# Dend. victoria-reginae



## Heather (Jun 26, 2008)

Hey y'all, 

I just got one of these and I am curious as to how others are growing it. It is in spike and has a nice new growth and an older growth or two. It came in sphagnum and a clay pot. 

As a refresher, I grow in a basement which is generally between 55° to 65° in the winter and up to 75° in the summer (so far anyway.) I'd love to know how others are growing it with regards to mix and pots and light and temps. 

Thanks in advance! 
Heather


----------



## paphjoint (Jun 27, 2008)

HI Heather -- I grow mine on a treefern slab in somewhat intermediate conditions with no winter rest-- hope this helps


----------



## Heather (Jun 27, 2008)

You are always helpful, Uri! 

Looking forward to hearing from others as well though...


----------



## Heather (Jun 27, 2008)

No one else grows this beauty?


----------



## cwt (Jun 27, 2008)

Also mounted, but cool and low light. Water whole year as all my dendros do, but no fetrilizer in winter.
Charles


----------



## NYEric (Jun 27, 2008)

They grow cool.


----------



## Eric Muehlbauer (Jun 27, 2008)

I've had luck with it, and I currently grow Mingle's Sapphire, which is a hybrid of it.

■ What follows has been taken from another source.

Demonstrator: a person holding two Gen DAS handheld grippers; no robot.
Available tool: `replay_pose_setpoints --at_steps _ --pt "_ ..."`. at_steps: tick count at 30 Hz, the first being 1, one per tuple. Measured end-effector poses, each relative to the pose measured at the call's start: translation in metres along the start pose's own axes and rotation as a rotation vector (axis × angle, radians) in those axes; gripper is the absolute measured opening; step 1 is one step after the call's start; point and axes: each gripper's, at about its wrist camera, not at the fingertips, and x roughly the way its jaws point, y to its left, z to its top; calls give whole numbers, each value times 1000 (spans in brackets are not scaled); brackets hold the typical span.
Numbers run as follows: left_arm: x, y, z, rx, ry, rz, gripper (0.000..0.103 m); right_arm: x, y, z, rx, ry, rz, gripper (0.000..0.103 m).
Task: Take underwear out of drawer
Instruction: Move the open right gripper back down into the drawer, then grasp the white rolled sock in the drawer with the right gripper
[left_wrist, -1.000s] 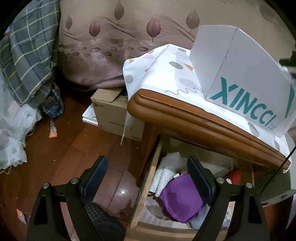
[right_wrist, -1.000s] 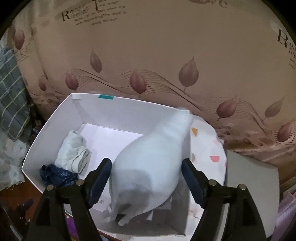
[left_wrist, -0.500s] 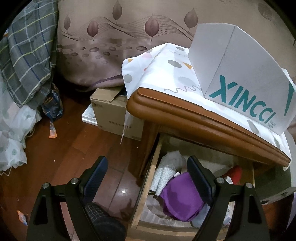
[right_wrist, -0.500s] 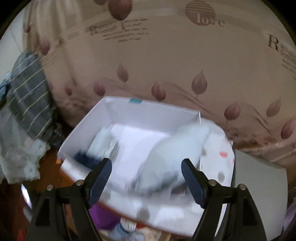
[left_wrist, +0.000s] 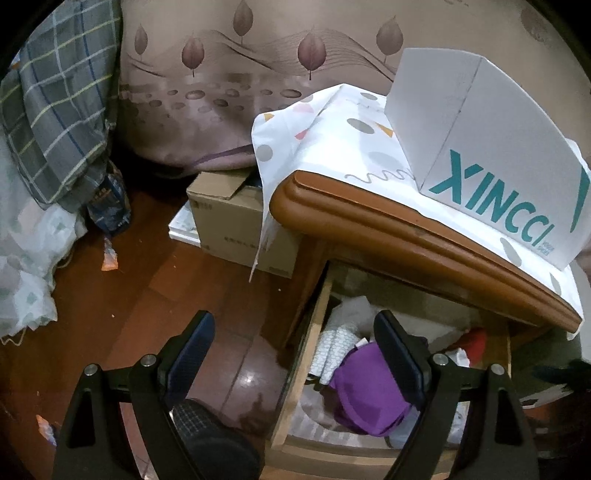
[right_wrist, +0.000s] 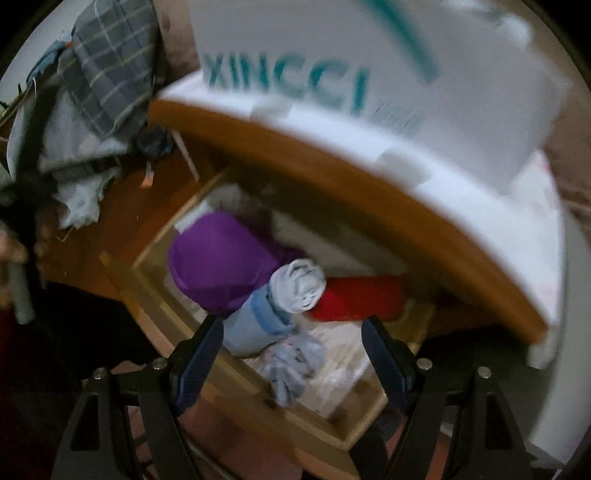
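Right wrist view motion-blurred; drawer (right_wrist: 236, 373) back hidden under tabletop (right_wrist: 369, 192); white box (left_wrist: 491, 147) top cut off.

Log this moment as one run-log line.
left gripper: open, empty | right gripper: open, empty, above drawer | drawer: open, holds purple, red, blue roll | box: on nightstand

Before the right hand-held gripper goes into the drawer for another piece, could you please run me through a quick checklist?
1. Drawer pulled open: ok.
2. Right hand-held gripper empty, jaws apart: ok.
3. Underwear left to take: ok; a purple piece, a rolled blue-grey piece and a red piece lie inside.
4. Left hand-held gripper clear of the way: ok; it is empty, over the drawer's left edge.
5. White box on the cabinet top ready to receive: ok.
6. Exact target alignment: cannot tell, the right wrist view is blurred.
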Motion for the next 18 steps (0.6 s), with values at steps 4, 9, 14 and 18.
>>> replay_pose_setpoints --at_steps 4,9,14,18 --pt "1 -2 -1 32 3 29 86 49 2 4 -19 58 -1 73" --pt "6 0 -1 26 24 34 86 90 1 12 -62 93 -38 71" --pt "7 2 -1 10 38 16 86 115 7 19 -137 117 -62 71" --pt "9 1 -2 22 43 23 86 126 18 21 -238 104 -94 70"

Grows easy for me under lights in intermediate temps, outdoors in shade with morning sun. A gorgeous plant. Eric


----------



## Heather (Jun 28, 2008)

Eric M - have you grown it in a pot? Really curious about pot culture. You guys aren't going to make me go ask at OSF are you? Really....


----------



## Eric Muehlbauer (Jun 28, 2008)

Yeah, its real easy in a pot....and its only in a 2.5" rose pot. Eric


----------



## Ron-NY (Jun 29, 2008)

I have a related species in a plastic basket with treefern fiber and moss


----------



## Greenpaph (Jun 29, 2008)

I grow it in the greenhouse. Right in front of the humidifier and in a basket. Wet it daily and fertilize every 2 weeks. Mine is currently in bloom as well. I hang it up high in the greenhouse to get plenty of sunlight.


----------